→ Exercise directions: Keep each line of the material that includes "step", and leave out the rest.

→ Records for processing:
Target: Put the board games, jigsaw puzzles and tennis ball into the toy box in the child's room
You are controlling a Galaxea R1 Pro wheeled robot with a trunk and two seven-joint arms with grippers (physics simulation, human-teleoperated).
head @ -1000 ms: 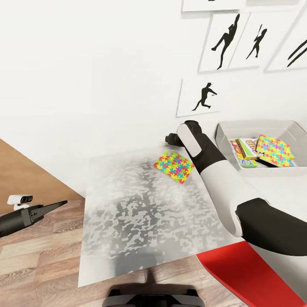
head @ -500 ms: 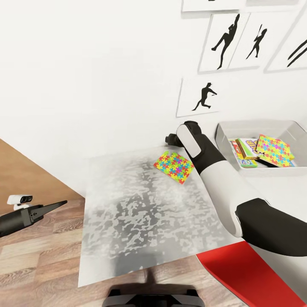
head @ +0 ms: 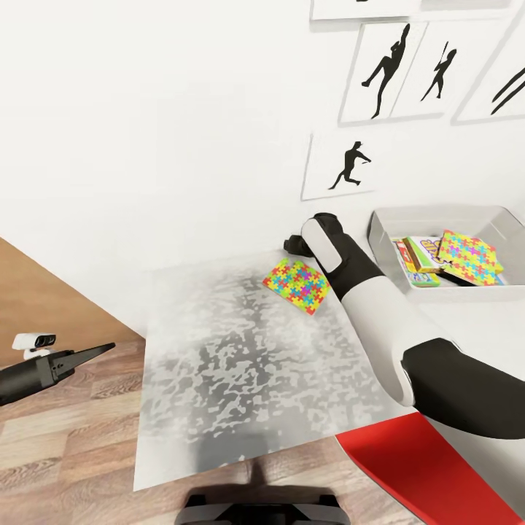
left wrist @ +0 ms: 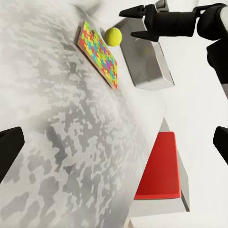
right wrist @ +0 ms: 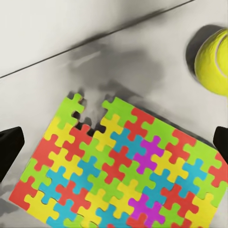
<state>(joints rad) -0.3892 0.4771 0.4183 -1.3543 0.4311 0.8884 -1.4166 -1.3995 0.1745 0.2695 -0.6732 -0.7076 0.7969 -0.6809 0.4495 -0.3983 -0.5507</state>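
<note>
The right pincer (left wrist: 142, 23) hangs with its fingers apart directly over the loose jigsaw puzzle (right wrist: 123, 171), which lies flat on the bench (head: 240, 364) beside the tennis ball (right wrist: 213, 61), while the left pincer (head: 95, 351), also apart, stands well off over the floor.

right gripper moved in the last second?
Yes, slightly. In the head view the right gripper has shifted toward the toy box, judged against the jigsaw puzzle on the table.
</note>
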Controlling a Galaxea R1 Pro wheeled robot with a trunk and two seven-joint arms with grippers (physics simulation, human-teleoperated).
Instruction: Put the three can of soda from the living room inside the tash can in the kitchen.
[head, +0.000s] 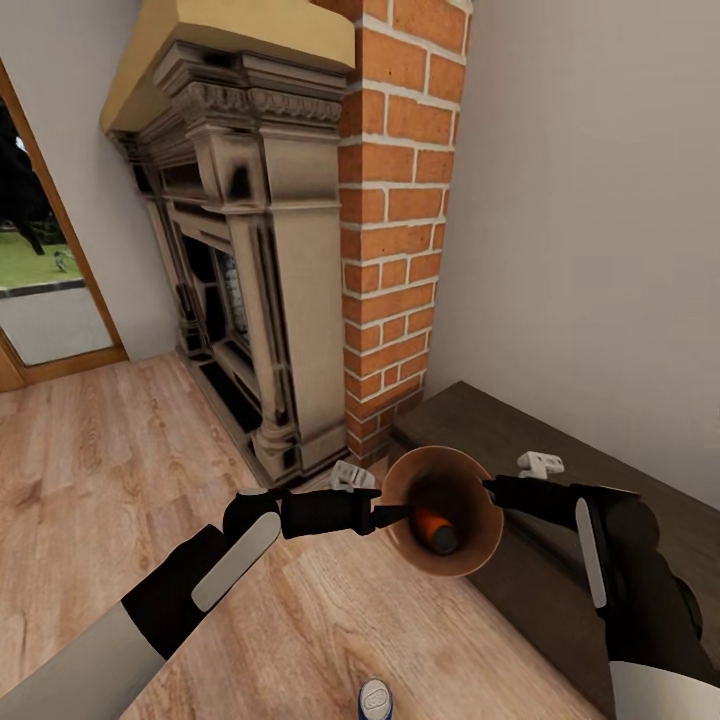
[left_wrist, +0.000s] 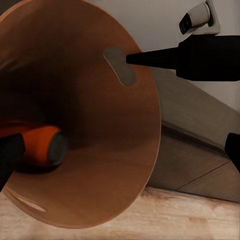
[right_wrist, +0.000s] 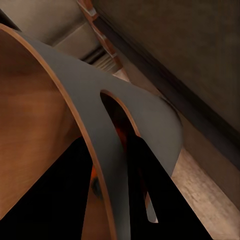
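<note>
From the head, the tash can (head: 443, 510) is hanging tilted over the plank floor (head: 120, 480) beside a dark cabinet (head: 560, 440), the brick chimney (head: 395, 220) and fireplace (head: 250, 260) rising behind; no writing is legible. An orange can (head: 433, 530) is lying inside; a blue can (head: 375, 700) is standing below. The left gripper (head: 385, 515) is meeting one rim; its grip cannot be told. At the right wrist, the right gripper (right_wrist: 117, 165) is clamping the wall.

Stone fireplace (head: 250, 260) against brick chimney (head: 395, 220), plank floor (head: 100, 470), dark wooden cabinet (head: 600, 450), glass door (head: 40, 270).
</note>
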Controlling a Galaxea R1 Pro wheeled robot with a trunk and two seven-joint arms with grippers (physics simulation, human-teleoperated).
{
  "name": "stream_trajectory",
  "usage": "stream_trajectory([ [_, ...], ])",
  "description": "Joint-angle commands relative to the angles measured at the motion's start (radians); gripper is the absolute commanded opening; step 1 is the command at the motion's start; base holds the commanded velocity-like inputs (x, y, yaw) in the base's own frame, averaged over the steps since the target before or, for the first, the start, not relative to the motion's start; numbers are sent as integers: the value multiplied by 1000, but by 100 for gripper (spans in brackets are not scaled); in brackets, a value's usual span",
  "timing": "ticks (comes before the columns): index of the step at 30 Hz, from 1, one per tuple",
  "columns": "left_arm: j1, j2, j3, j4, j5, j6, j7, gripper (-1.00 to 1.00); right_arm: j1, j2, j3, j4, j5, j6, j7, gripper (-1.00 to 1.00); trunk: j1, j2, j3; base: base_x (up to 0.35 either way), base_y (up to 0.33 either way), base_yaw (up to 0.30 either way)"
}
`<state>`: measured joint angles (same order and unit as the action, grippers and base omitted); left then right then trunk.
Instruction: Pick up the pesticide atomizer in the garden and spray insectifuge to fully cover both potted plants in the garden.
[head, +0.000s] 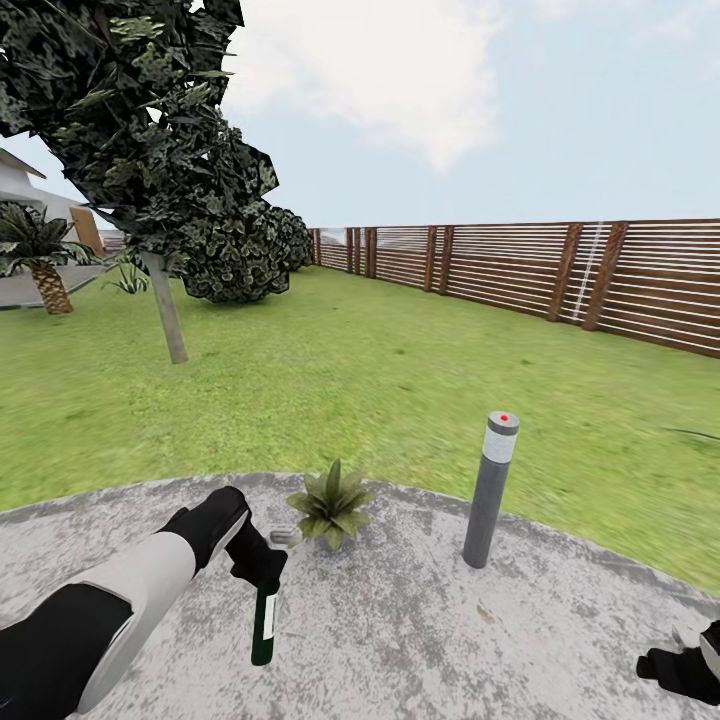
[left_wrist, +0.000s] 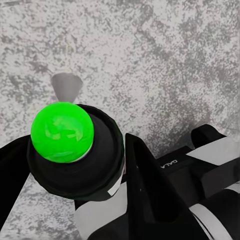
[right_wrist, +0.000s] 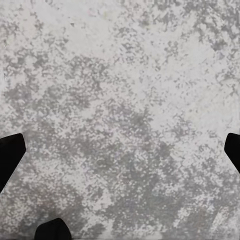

→ Completed exercise:
  "description": "Joint-angle commands relative to the angles measured at the motion's start (radians); gripper is the absolute commanded opening; step 1 is the command at the motion's start; base holds the commanded velocity-like inputs (x, y, yaw) in the base's own frame, averaged over the steps since the target before or, for the first, the start, not relative to the motion's start; numbers are sent as integers: the value multiplied by 1000, but by 100 for gripper (spans in brackets are not scaled); in brackets, a value's usual span",
  "timing": "ticks (comes before the columns): index of the step at 30 Hz, from 1, one per tuple",

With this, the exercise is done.